In the current study, the primary outcome was diagnostic accuracy using MOSE. Sensitivity, specificity, and diagnostic accuracy were calculated to determine the efficacy of EUS-FNA/FNB in diagnosing tumors. The number of passes, needle type and size, and procedural adverse events were assessed. Sample histopathology was categorized as benign, malignant, or inconclusive. Inconclusive samples were defined as hypocellular or acellular smears, which are insufficient to diagnose a malignant or benign disease. MOSE efficacy was determined by calculating the accuracy of MOSE classifications 1 and 2 in obtaining the conclusive sample.
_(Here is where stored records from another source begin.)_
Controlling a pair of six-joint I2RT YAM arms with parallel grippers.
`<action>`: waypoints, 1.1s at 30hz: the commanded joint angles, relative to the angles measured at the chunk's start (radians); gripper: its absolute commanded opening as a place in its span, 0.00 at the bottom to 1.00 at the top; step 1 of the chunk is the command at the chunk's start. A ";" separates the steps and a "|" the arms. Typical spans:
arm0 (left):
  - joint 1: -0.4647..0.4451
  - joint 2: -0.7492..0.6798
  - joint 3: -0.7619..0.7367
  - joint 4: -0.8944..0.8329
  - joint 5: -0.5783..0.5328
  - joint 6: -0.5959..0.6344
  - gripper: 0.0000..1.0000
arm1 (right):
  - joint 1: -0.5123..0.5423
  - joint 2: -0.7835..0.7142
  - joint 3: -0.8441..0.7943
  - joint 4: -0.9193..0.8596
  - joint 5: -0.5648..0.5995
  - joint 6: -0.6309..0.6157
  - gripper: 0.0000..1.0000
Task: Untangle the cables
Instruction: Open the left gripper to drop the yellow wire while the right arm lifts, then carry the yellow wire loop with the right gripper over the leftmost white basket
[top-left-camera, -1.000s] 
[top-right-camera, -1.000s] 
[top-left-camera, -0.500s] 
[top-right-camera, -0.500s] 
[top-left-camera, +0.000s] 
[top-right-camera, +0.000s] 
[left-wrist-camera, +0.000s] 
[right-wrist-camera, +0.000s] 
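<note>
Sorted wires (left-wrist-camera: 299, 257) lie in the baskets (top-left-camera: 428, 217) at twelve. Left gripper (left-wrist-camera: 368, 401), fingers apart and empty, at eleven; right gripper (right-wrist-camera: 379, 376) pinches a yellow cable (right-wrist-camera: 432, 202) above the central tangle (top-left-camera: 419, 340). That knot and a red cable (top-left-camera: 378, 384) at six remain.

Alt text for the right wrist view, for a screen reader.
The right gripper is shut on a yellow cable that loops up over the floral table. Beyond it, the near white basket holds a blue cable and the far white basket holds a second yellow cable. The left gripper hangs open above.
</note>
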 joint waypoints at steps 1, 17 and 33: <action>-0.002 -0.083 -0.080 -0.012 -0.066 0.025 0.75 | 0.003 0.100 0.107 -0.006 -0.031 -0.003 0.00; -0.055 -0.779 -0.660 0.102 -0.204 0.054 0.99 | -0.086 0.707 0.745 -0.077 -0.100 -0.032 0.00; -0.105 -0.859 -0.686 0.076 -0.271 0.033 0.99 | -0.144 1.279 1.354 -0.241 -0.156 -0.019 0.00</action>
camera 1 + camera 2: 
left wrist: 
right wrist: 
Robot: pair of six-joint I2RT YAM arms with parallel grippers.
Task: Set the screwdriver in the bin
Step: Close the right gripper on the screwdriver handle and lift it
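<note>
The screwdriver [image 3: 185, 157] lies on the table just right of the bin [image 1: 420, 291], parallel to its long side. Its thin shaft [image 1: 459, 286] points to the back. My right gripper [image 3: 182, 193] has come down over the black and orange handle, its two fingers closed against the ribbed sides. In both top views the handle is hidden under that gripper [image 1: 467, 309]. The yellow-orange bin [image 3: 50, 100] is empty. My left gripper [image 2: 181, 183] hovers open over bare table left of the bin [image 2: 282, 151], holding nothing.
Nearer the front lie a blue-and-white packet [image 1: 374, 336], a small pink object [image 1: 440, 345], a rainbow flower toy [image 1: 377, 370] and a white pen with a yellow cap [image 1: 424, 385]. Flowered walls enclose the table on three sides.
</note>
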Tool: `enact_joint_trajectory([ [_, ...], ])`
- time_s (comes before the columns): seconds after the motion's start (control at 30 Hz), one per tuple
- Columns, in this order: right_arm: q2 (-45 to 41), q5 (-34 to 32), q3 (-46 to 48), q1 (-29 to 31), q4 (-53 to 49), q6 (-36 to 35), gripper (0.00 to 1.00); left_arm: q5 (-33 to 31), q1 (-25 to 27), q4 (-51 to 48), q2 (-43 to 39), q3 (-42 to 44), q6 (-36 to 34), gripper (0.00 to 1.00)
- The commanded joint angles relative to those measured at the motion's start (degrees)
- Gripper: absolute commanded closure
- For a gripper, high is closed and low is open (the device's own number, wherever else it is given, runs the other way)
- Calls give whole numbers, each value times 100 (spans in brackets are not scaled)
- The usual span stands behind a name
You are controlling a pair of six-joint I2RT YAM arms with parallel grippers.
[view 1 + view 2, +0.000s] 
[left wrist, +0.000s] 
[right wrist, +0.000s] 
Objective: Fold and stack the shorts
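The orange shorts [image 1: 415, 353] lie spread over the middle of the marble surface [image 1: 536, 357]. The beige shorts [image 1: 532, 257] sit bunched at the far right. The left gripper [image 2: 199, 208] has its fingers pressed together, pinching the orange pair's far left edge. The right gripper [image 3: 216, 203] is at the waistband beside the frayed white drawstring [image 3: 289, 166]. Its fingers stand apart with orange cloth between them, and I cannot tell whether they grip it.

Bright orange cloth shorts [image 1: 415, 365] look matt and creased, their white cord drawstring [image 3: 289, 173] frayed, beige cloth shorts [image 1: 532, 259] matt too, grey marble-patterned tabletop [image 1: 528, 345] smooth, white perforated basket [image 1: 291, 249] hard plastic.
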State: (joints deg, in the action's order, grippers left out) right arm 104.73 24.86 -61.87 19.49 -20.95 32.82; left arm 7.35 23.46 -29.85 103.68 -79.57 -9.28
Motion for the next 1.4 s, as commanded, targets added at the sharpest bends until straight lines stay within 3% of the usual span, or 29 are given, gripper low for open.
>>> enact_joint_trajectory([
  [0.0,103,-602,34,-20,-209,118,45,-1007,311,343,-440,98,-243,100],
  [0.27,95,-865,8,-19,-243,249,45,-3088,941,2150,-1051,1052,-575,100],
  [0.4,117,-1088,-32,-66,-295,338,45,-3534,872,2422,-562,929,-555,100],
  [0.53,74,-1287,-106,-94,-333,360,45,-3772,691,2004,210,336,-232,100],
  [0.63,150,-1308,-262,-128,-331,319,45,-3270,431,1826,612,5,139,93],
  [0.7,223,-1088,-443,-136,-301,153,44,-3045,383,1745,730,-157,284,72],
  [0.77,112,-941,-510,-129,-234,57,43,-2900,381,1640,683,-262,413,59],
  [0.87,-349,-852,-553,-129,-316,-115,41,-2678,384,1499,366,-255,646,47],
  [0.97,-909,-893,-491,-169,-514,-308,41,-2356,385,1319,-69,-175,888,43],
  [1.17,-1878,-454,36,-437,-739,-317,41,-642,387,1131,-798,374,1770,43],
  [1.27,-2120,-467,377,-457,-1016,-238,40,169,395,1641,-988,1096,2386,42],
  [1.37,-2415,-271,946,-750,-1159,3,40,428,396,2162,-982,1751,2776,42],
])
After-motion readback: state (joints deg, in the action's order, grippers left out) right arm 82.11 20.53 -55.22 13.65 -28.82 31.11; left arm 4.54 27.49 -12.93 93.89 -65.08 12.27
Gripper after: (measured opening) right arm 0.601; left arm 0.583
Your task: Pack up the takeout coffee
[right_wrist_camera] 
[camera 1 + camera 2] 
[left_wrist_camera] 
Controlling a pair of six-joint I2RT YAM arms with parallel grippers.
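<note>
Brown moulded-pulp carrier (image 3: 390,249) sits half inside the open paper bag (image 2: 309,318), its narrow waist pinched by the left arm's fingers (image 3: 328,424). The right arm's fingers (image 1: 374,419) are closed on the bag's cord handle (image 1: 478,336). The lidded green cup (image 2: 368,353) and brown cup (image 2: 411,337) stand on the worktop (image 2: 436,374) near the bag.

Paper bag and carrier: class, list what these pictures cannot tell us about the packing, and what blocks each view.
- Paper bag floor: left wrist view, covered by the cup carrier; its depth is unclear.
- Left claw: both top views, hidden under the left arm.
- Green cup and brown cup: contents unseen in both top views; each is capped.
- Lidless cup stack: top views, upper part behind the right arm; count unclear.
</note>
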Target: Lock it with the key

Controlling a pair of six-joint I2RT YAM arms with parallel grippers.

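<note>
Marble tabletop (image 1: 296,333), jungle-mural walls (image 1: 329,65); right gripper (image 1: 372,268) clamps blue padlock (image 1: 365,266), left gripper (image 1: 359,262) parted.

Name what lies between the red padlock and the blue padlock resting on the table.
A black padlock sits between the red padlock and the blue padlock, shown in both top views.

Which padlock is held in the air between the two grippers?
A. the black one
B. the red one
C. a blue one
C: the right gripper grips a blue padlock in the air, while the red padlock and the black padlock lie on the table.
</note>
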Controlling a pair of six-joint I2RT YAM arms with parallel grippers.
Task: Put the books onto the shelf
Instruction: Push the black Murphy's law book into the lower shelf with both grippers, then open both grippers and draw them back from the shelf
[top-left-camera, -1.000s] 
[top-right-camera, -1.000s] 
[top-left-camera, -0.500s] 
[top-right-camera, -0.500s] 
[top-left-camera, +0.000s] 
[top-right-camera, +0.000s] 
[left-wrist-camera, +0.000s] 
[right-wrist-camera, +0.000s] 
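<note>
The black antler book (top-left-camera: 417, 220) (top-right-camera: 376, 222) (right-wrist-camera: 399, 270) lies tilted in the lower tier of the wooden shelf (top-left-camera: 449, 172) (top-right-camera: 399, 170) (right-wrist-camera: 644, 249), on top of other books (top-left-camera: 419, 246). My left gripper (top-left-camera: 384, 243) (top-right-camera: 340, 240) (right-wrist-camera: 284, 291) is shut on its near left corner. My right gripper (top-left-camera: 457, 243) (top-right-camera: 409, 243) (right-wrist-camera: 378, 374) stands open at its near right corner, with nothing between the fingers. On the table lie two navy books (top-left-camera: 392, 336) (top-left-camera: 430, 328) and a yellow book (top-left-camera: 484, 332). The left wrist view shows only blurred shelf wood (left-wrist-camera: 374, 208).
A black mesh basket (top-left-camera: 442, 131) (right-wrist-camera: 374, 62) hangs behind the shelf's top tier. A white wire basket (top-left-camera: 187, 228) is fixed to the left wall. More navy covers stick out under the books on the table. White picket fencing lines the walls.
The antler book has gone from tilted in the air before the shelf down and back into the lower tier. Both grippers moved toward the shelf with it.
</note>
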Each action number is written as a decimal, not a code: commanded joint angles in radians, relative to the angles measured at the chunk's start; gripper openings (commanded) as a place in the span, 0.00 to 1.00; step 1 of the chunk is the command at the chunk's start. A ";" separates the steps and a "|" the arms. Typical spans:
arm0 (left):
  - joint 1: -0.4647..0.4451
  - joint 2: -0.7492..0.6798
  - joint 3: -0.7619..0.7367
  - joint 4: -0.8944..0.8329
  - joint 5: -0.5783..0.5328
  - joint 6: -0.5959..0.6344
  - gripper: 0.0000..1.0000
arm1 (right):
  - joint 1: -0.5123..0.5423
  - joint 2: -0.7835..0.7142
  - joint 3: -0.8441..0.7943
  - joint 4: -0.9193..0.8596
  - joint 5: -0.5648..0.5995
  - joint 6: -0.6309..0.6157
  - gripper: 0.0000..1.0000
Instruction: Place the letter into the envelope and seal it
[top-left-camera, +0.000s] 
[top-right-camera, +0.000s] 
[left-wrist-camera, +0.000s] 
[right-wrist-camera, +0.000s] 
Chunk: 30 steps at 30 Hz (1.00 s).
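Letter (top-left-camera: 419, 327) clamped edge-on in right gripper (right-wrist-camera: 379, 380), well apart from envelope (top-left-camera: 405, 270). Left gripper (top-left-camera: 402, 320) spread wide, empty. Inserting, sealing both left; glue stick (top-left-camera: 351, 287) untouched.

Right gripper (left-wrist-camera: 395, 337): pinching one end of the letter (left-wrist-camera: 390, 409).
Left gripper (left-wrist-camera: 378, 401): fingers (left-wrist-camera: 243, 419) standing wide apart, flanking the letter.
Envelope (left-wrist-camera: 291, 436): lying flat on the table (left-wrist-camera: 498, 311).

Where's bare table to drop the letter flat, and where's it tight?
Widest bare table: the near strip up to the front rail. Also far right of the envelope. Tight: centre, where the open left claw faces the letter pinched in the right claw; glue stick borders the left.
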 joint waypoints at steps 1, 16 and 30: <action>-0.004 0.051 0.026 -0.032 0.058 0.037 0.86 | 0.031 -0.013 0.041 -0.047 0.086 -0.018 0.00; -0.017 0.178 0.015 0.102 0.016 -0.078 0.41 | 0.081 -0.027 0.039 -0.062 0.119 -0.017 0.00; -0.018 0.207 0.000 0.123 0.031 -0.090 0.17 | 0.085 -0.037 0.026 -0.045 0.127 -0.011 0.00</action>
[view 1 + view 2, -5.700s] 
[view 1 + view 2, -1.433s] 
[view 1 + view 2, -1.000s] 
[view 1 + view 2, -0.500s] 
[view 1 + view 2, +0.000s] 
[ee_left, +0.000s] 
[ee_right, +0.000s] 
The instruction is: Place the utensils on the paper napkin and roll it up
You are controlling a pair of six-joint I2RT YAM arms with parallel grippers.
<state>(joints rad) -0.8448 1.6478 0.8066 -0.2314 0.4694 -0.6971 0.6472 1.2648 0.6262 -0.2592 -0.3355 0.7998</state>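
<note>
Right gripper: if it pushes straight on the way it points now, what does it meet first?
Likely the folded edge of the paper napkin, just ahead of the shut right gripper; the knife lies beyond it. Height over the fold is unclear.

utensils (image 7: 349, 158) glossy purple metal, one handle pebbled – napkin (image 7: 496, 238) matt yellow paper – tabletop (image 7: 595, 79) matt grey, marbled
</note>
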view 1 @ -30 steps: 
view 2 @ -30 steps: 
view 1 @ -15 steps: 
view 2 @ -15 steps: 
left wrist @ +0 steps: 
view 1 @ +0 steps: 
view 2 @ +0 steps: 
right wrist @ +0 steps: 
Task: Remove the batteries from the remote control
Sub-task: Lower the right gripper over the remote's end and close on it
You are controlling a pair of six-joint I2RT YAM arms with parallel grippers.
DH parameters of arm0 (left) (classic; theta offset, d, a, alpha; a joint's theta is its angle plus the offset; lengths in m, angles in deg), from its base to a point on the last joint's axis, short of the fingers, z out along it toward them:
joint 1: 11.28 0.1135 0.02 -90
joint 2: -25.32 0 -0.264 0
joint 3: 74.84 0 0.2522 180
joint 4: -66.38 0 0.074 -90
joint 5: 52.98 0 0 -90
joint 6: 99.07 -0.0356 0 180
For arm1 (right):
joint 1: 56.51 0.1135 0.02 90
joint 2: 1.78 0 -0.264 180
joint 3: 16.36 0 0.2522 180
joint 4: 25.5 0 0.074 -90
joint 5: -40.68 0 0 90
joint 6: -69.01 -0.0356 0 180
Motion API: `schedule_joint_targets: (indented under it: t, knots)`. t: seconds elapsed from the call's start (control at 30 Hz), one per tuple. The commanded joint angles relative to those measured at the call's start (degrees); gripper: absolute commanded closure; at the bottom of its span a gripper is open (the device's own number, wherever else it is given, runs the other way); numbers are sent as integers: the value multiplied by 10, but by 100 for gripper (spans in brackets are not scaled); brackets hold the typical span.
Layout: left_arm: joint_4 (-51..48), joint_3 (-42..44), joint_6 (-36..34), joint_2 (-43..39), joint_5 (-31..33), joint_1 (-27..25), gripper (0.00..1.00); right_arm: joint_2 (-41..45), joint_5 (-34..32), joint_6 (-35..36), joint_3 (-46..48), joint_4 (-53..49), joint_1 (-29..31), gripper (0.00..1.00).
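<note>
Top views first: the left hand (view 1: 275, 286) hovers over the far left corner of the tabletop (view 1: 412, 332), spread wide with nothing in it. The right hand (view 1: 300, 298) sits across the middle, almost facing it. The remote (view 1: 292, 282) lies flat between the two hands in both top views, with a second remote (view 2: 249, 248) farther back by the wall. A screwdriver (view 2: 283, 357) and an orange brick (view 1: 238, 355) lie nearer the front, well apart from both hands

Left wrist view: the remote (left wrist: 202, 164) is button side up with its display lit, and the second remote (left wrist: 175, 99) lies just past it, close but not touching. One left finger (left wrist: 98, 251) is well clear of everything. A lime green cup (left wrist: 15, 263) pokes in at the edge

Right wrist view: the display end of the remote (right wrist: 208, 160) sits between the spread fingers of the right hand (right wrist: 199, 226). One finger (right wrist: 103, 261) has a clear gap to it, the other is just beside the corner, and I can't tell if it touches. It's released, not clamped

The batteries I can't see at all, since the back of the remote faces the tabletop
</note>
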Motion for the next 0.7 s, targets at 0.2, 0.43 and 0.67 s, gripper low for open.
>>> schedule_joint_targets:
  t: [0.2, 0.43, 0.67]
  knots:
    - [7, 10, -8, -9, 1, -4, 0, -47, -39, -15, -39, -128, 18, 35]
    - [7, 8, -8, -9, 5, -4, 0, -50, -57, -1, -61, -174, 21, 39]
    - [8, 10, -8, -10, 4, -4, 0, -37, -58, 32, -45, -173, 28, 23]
Data management and analysis were performed using Statistical Package for Social Sciences (SPSS) version 27. Numerical data were summarized using means and standard deviations. Categorical data were summarized as numbers and percentages. Estimates of the frequency were performed using the numbers and percentages. Numerical data were explored for normality using the Kolmogrov-Smirnov and Shapiro-Wilk tests. The χ2 or Fisher’s tests were used to compare the independent groups for categorical data, as appropriate. Sensitivity, specificity, positive predictive value (PPV), negative predictive value (NPV), and overall accuracy of the MOSE technique were calculated using a 2 × 2 table against the gold standard method (pathology). All tests were two-tailed; a probability (P value) ≤ 0.05 was considered significant.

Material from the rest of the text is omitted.